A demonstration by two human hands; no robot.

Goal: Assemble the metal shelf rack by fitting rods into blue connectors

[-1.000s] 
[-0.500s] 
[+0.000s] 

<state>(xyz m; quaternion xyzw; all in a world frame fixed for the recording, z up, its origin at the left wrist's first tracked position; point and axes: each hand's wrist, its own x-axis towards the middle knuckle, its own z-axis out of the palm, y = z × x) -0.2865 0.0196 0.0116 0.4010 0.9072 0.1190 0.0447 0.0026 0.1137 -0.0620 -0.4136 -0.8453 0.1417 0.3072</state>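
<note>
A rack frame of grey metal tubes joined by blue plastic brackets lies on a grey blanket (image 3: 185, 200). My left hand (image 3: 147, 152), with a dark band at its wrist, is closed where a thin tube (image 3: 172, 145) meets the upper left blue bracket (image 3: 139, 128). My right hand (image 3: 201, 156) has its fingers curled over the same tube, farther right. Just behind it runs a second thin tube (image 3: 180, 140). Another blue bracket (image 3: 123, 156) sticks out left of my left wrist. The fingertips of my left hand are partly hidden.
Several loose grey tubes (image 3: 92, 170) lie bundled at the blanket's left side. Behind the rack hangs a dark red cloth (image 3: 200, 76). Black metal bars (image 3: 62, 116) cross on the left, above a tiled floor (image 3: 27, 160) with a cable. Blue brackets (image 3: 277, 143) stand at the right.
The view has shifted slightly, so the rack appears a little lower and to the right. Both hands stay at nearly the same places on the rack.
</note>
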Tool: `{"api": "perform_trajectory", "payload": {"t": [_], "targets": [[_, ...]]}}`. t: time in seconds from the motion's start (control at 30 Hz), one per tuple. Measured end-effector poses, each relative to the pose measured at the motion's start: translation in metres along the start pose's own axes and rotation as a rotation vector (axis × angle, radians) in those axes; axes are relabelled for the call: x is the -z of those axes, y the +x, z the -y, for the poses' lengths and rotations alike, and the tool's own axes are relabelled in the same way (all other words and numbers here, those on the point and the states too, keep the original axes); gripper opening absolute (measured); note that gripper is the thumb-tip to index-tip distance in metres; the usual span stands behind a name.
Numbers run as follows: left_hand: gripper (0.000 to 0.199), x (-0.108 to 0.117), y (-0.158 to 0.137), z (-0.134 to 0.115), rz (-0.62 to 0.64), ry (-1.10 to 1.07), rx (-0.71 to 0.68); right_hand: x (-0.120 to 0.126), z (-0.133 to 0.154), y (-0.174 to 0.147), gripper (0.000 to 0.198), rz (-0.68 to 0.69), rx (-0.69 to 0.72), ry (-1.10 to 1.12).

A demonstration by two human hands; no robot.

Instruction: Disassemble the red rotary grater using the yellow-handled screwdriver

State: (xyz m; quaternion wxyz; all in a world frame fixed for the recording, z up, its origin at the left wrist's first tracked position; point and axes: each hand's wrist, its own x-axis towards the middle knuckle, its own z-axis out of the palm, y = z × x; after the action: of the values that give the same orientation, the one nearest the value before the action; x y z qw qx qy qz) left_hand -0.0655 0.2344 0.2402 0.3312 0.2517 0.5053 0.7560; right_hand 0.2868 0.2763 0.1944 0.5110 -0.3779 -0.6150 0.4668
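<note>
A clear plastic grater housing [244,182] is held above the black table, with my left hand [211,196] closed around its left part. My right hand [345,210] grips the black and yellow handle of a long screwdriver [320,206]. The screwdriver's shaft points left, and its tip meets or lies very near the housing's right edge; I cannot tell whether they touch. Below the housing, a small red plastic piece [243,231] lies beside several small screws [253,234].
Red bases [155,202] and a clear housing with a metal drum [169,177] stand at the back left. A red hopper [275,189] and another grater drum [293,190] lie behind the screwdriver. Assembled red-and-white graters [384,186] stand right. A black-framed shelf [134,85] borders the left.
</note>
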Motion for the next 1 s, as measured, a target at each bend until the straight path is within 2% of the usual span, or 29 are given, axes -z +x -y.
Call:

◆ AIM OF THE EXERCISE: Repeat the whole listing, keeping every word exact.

◆ WRITTEN RESPONSE:
A demonstration by two human hands; no robot.

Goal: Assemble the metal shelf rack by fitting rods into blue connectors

[-1.000s] 
[-0.500s] 
[+0.000s] 

<state>(xyz m; quaternion xyzw; all in a world frame fixed for the recording, z up, its origin at the left wrist's first tracked position; point and axes: each hand's wrist, its own x-axis towards the middle knuckle, its own z-axis out of the palm, y = z × x) -0.2865 0.0196 0.0116 0.4010 0.9072 0.1190 0.0447 0.0026 0.1137 -0.0620 -0.4136 -0.8453 0.1417 0.3072</state>
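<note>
A rack frame of grey metal tubes joined by blue plastic brackets lies on a grey blanket (image 3: 185, 200). My left hand (image 3: 147, 152), with a dark band at its wrist, is closed where a thin tube (image 3: 172, 145) meets the upper left blue bracket (image 3: 139, 128). My right hand (image 3: 201, 156) has its fingers curled over the same tube, farther right. Just behind it runs a second thin tube (image 3: 180, 140). Another blue bracket (image 3: 123, 156) sticks out left of my left wrist. The fingertips of my left hand are partly hidden.
Several loose grey tubes (image 3: 92, 170) lie bundled at the blanket's left side. Behind the rack hangs a dark red cloth (image 3: 200, 76). Black metal bars (image 3: 62, 116) cross on the left, above a tiled floor (image 3: 27, 160) with a cable. Blue brackets (image 3: 277, 143) stand at the right.
The view has shifted slightly, so the rack appears a little lower and to the right. Both hands stay at nearly the same places on the rack.
</note>
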Tool: `{"api": "perform_trajectory", "payload": {"t": [_], "targets": [[_, ...]]}}`. t: time in seconds from the motion's start (control at 30 Hz), one per tuple. Measured end-effector poses, each relative to the pose measured at the motion's start: translation in metres along the start pose's own axes and rotation as a rotation vector (axis × angle, radians) in those axes; axes are relabelled for the call: x is the -z of those axes, y the +x, z the -y, for the poses' lengths and rotations alike, and the tool's own axes are relabelled in the same way (all other words and numbers here, those on the point and the states too, keep the original axes); gripper opening absolute (measured); note that gripper is the thumb-tip to index-tip distance in metres; the usual span stands behind a name.
Numbers run as follows: left_hand: gripper (0.000 to 0.199), x (-0.108 to 0.117), y (-0.158 to 0.137), z (-0.134 to 0.115), rz (-0.62 to 0.64), ry (-1.10 to 1.07), rx (-0.71 to 0.68); right_hand: x (-0.120 to 0.126), z (-0.133 to 0.154), y (-0.174 to 0.147), gripper (0.000 to 0.198), rz (-0.68 to 0.69), rx (-0.69 to 0.72), ry (-1.10 to 1.12).

A demonstration by two human hands; no robot.

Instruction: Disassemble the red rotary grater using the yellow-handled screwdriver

State: (xyz m; quaternion wxyz; all in a world frame fixed for the recording, z up, its origin at the left wrist's first tracked position; point and axes: each hand's wrist, its own x-axis towards the middle knuckle, its own z-axis out of the palm, y = z × x; after the action: of the values that give the same orientation, the one nearest the value before the action; x y z qw qx qy qz) left_hand -0.0655 0.2344 0.2402 0.3312 0.2517 0.5053 0.7560; right_hand 0.2868 0.2763 0.1944 0.5110 -0.3779 -0.6150 0.4668
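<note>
A clear plastic grater housing [244,182] is held above the black table, with my left hand [211,196] closed around its left part. My right hand [345,210] grips the black and yellow handle of a long screwdriver [320,206]. The screwdriver's shaft points left, and its tip meets or lies very near the housing's right edge; I cannot tell whether they touch. Below the housing, a small red plastic piece [243,231] lies beside several small screws [253,234].
Red bases [155,202] and a clear housing with a metal drum [169,177] stand at the back left. A red hopper [275,189] and another grater drum [293,190] lie behind the screwdriver. Assembled red-and-white graters [384,186] stand right. A black-framed shelf [134,85] borders the left.
</note>
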Motion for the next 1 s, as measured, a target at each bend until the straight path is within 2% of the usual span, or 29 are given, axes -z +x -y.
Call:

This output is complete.